In contrast to 3A9⁻CD4⁺T cells, 60% of 3A9⁺CD4⁺T cells from juvenile Bigenic mLNs expressed Foxp3, making them 75x more likely to be Treg cells than the 3A9⁺CD4⁺T cells from the mLN of 3A9 mice (Figure 3C). 3A9⁺Treg cells also accumulated in mLN and ileum of Bigenic mice (Figure S2F–G, Table S2). Furthermore, 3A9⁺Treg cells increased in the mLN of adult Bigenic^NS mice relative to both juvenile and adult Bigenic^S mice (Figure 3D). These clonotype studies suggest that despite early overproduction of 3A9⁻T_H17 cells, the in vivo determinants of cell fate in Bigenic^NS mice favor tolerogenic lineage-commitment for self-reactive T cells, in contrast to Bigenic^S mice. Expansion of ileal-reactive Treg cells also suggests a mechanism whereby Bigenic mice reduce the incidence of colitic disease with age.

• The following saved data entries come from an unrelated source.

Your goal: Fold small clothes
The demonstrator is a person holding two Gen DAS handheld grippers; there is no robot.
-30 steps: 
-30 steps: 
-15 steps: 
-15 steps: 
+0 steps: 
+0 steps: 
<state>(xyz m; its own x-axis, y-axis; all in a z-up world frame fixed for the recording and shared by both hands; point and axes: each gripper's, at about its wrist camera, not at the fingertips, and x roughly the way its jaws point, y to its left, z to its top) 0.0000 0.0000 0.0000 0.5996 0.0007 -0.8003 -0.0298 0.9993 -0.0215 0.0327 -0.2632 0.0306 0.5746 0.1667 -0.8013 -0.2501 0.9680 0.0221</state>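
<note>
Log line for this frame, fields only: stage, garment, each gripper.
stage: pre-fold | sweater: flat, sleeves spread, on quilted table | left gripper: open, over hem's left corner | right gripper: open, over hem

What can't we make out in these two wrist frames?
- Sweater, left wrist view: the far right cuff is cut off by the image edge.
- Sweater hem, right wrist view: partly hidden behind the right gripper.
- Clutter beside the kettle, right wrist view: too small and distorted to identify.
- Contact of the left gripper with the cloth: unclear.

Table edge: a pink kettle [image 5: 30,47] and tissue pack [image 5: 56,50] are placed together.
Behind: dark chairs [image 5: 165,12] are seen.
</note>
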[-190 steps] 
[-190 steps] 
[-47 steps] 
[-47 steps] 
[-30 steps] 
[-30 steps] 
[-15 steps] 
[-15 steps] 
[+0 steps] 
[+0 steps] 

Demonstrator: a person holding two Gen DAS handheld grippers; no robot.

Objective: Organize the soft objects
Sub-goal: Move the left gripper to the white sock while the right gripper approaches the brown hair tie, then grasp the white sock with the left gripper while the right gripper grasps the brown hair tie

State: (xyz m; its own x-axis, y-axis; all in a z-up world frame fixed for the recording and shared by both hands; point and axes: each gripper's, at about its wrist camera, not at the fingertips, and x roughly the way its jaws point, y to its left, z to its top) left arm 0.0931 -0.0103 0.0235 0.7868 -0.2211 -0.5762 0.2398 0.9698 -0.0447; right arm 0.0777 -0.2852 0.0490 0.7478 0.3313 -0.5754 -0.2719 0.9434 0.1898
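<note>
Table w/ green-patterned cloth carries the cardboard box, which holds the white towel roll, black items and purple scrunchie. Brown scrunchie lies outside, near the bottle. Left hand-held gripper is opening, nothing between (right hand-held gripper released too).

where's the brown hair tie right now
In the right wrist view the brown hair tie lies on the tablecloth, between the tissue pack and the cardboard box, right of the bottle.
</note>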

IL-17A and IFNγ are required for ileal-reactive Treg accumulation

As Bigenic mice age, they either accumulate ileal-reactive Treg cells or develop colitic disease linked to a broad increase in mucosal T_H17 cells. This led us to examine how IL-17A contributed to ileal-reactive Treg accumulation and the incidence of colitic disease by breeding Il17a^−/−Bigenic mice. The absence of IL-17A had little effect on the incidence of the wasting disease or on weight loss following diagnosis (Figure 4A–B). Similar to Bigenic^NS mice, ileal crypt hyperplasia remained in Il17a^−/−Bigenic^NS mice, indicating that IL-17A was not necessary for this tissue response (Figure 4C). As compared to Il17a^+/+Bigenic^S mice, Il17a^−/−Bigenic^S mice manifested colitis yet with greater distension of the lamina propria by infiltrating cells and more frequent lymphoid aggregates (Figure 4D, Figure S4A). In parallel, both the ileal and colonic lamina propria in Il17a^−/−Bigenic^S mice accumulated more T_H1 and Treg cells as compared to Il17a^+/+Bigenic^S mice (Figure 4E–F). Finally, Il17a^−/−Bigenic^NS mice failed to accumulate 3A9⁺Tregs in the mLN despite unchanged 3A9⁻Treg accumulation (Figure 4G). These data indicate that IL-17A limits T_H1 accumulation in the mucosae of Bigenic^S mice and is required for ileal-reactive Treg accumulation in Bigenic^NS mice, consistent with a protective role.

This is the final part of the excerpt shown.